Finding A Pathway Toward A Political Solution In Syria
Atlantic Council Senior Fellow Frederic Hof was interviewed on BBC World News about the crisis in Syria and how to put Syria on a pathway to a political settlement. Listen here.
Hof believes the US should take a more aggressive approach to dealing with Syrian dictator Bashir al-Assad, as well as with his supporters in Russia. However, he contends that deposing Assad or finding a political solution will not necessarily result in the end of ISIS.
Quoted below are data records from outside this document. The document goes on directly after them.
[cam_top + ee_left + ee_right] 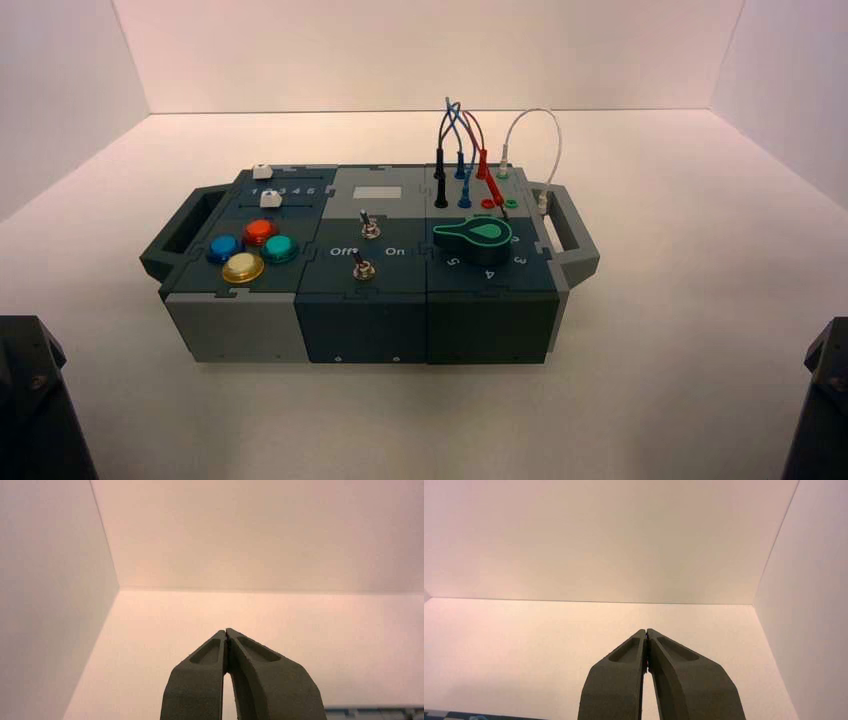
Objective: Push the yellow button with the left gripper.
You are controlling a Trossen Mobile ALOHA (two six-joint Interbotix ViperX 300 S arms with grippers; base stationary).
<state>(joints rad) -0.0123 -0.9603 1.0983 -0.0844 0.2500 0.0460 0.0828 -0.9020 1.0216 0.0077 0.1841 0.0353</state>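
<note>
The yellow button is an amber dome at the near left corner of the box's top, in front of the blue button, the red-orange button and the teal button. Nothing touches it. My left gripper is shut with its tips together on nothing, pointing at bare table and wall. Only the black bulk of the left arm shows in the high view, at the near left, well short of the box. My right gripper is likewise shut and empty, its arm parked at the near right.
The grey box stands mid-table with a handle at each end. It carries two white sliders, two toggle switches, a green knob and plugged wires. White walls enclose the table.
</note>
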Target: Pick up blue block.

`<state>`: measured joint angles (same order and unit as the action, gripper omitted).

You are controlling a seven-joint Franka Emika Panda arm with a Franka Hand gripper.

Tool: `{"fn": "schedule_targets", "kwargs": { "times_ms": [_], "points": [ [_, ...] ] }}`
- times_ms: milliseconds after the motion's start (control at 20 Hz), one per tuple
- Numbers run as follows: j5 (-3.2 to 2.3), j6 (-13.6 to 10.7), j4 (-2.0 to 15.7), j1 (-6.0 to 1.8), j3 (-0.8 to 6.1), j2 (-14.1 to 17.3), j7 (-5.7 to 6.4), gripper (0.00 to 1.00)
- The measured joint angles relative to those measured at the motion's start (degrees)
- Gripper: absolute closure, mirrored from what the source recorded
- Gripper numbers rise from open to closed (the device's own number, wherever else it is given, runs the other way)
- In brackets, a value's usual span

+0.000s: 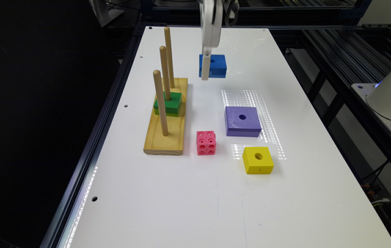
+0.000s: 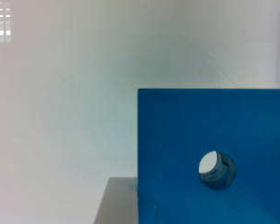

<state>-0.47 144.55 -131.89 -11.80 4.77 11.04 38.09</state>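
Observation:
The blue block (image 1: 216, 65), a bright blue flat square with a round centre hole and a notch in its near side edge, is at the far middle of the white table (image 1: 216, 206). My gripper (image 1: 205, 75) comes down from above as a white part and reaches the block's side on the exterior view's left. In the wrist view the blue block (image 2: 214, 140) is very close and large, its hole showing the pale surface behind it. A grey patch lies against its edge. Whether the block rests on the table or hangs just above it, I cannot tell.
A wooden base (image 1: 166, 120) with three upright pegs stands on the exterior view's left, a green block (image 1: 168, 103) threaded on the middle peg. Nearer lie a purple block (image 1: 242, 121), a pink cube (image 1: 205, 142) and a yellow block (image 1: 257, 160). Dark frame rails edge the table.

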Motion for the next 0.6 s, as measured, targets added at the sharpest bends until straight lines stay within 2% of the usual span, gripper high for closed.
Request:
{"fn": "schedule_targets", "kwargs": {
  "times_ms": [150, 400, 600],
  "points": [
    [0.02, -2.3, -0.02, 0.0, 0.04, -2.2, 0.0, 1.0],
    [0.02, -3.6, 0.1, 0.0, 0.09, -3.8, 0.0, 1.0],
    [0.08, -7.1, 0.17, 0.0, 0.14, -7.4, 0.0, 1.0]
  ]
}}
“Even if the brutal and relentless war on Syrian civilians were ended or significantly slowed in the western part of the country, ISIS would still be holding forth in the east. This monstrosity will not be beaten decisively by airplanes from above and Kurdish militiamen on the ground. What I would like to see our country try to do would be roughly analogous to what Secretary of State Jim Baker did a quarter century ago: build a coalition of regional states willing to provide ground forces to help liberate Arab land,” he wrote recently.
Saudi Arabia Issues Call On G20 To Do More For Middle East
Ahmad Al-Ghamdi, a Saudi Arabian political analyst, and other Saudi policymakers have issued a call for the G20 to do more to solve conflicts in the Middle East, which “has tossed the whole region into turmoil.”
Ibrahim Al-Quaiyid, a member of the National Society for Human Rights (NSHR), said nations “must work together to enhance our solidarity” and asserted the G-20 member states and their allies to “redouble efforts to find a peaceful solution in Syria and prevent all terror outfits like Daesh militants from perpetrating attacks.”
The Refugee Crisis Could See The Loss Of An Entire Generation
Last week, Maya Yahya wrote about the impact the refugee crisis is having, particularly on Arab society. She argues that the displacement of large numbers of citizens from Syria and Iraq is producing a new underclass of Arab citizens who have been pushed to the fringes of society, where they remain in limbo, unable to move backward or forward with their lives.
“Effectively, they are in a state of exception, defined by philosopher Giorgio Agamben as a status under which entire categories of people live and where various laws are suspended indefinitely.7 In this state of exception, a new underclass of Arab citizens is emerging, spread across those four Arab countries—two hemorrhaging citizens and two gaining refugees—and characterized by tremendous setbacks in health, education, and income. This situation also threatens the future of an entire generation of Syrian and Iraqi youth who are growing up in the shadow of conflict and with minimal prospects for the future,” she writes.